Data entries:
Segment Open

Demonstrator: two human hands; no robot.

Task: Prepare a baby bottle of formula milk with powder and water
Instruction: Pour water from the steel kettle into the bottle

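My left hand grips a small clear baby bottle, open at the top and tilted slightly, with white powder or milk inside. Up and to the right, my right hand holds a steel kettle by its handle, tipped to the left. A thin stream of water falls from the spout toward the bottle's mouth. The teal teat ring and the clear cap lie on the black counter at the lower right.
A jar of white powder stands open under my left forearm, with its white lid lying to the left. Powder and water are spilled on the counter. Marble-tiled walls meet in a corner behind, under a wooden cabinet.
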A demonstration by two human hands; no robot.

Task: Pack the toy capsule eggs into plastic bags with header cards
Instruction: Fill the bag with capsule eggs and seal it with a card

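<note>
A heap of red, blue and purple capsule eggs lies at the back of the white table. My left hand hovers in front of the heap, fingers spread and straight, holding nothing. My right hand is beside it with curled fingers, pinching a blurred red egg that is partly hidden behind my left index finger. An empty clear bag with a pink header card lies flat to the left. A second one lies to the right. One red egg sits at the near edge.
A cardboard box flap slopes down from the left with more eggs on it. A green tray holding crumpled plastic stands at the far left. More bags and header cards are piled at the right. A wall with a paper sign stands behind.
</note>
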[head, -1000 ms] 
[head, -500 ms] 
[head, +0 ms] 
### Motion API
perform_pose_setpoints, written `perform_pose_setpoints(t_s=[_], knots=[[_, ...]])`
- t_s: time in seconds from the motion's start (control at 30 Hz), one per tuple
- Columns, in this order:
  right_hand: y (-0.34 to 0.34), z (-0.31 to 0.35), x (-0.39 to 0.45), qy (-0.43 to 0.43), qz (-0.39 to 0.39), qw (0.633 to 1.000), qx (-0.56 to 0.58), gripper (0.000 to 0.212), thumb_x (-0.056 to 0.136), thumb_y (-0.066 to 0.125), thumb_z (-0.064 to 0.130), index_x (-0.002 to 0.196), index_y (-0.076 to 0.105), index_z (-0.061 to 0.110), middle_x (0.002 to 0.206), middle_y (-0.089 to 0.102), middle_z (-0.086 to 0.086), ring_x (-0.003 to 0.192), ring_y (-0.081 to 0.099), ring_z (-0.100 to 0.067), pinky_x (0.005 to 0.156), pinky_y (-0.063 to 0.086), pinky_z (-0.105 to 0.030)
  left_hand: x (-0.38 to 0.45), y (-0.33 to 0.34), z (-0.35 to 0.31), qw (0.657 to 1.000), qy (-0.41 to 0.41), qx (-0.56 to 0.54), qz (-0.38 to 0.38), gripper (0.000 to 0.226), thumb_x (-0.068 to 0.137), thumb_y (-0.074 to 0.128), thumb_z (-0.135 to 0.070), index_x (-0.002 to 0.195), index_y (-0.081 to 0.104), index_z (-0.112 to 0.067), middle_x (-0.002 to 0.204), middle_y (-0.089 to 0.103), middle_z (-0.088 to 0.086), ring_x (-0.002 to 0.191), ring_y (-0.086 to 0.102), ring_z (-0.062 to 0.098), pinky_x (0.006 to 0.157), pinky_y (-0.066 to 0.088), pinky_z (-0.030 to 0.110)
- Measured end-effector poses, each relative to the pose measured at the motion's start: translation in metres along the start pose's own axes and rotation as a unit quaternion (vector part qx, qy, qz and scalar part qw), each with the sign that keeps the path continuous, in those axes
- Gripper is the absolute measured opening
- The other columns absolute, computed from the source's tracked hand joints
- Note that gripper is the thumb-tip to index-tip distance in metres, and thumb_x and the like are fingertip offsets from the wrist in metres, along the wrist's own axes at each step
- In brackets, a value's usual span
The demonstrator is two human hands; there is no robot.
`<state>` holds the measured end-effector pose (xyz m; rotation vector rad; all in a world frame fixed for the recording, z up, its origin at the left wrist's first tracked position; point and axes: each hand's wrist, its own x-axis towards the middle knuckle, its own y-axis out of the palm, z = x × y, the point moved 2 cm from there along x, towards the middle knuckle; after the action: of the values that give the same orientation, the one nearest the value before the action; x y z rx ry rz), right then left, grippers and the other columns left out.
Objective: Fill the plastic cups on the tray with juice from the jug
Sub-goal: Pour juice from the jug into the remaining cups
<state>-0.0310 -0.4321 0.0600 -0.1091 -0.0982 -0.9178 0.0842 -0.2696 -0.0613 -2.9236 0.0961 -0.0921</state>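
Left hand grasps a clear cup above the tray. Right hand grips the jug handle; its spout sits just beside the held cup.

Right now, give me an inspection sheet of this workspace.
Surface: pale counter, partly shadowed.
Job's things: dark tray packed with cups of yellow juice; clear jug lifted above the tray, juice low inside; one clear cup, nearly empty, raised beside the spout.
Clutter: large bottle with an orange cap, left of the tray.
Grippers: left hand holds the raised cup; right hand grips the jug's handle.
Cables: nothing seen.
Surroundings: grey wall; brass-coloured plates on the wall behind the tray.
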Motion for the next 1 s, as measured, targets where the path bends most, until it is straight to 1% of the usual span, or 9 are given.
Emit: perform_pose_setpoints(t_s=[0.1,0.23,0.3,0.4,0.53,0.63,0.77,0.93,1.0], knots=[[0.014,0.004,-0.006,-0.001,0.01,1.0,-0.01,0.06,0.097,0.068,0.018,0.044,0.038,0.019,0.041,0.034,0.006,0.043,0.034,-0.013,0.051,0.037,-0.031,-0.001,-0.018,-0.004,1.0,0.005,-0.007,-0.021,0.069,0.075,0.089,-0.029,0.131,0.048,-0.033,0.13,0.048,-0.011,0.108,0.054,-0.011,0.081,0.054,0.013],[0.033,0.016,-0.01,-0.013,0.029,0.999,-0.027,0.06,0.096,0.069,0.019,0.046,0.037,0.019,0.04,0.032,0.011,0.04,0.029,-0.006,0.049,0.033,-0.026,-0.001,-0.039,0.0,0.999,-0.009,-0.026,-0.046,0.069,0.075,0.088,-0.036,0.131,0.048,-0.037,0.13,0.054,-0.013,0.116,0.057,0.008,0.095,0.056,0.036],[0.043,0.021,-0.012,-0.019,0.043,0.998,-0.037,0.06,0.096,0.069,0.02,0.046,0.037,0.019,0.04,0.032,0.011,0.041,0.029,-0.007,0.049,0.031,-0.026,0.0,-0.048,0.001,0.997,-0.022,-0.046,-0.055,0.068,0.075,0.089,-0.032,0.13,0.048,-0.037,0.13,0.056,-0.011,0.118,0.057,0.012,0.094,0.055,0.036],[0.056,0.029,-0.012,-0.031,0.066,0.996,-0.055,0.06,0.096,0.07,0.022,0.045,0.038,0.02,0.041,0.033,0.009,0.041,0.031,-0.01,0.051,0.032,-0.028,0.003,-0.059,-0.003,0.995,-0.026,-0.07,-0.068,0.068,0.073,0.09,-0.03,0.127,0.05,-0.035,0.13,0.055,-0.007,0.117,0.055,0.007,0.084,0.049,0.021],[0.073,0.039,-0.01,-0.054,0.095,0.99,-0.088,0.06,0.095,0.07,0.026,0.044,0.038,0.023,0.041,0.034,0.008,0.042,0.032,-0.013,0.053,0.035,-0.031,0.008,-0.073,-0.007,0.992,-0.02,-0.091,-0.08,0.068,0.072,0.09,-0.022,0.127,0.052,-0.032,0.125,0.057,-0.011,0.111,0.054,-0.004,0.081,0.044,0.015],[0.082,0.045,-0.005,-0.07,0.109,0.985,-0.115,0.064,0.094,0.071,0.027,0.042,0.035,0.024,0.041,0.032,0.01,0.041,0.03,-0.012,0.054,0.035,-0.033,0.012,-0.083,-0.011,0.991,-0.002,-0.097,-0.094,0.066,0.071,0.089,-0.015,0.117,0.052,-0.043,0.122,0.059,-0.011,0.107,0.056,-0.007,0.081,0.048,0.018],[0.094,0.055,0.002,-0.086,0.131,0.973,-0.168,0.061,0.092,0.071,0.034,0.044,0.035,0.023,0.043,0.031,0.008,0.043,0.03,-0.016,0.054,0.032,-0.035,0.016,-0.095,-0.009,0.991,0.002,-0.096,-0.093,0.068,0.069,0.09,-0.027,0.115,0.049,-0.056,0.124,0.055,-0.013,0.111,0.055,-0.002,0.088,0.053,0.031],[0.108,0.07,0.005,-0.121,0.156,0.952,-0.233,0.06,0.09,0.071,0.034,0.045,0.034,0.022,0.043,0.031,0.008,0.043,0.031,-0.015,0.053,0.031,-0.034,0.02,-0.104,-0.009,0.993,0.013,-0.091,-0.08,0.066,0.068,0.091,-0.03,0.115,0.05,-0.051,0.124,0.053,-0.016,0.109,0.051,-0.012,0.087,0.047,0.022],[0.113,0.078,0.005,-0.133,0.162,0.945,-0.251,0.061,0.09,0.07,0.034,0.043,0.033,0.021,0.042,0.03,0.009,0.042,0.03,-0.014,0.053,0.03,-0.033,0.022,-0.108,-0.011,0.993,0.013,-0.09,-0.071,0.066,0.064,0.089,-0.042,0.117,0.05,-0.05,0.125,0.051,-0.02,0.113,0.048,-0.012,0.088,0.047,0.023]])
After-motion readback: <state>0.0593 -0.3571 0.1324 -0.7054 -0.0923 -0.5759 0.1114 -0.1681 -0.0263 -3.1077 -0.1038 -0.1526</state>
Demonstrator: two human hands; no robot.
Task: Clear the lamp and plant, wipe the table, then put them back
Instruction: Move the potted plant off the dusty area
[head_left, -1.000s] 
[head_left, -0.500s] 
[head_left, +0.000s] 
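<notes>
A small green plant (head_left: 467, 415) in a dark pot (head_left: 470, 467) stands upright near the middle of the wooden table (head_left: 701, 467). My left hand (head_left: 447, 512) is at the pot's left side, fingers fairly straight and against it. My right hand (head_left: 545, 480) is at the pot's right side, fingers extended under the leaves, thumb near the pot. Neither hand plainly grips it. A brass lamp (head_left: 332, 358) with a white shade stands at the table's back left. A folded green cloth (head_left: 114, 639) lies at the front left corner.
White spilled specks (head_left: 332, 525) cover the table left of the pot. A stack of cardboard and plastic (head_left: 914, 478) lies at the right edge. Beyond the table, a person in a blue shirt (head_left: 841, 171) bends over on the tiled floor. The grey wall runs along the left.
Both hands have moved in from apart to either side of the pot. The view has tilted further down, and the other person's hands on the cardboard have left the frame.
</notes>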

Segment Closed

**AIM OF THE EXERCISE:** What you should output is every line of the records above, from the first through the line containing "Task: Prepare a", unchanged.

**ANSWER SECTION:**
Demonstrator: two human hands; no robot.

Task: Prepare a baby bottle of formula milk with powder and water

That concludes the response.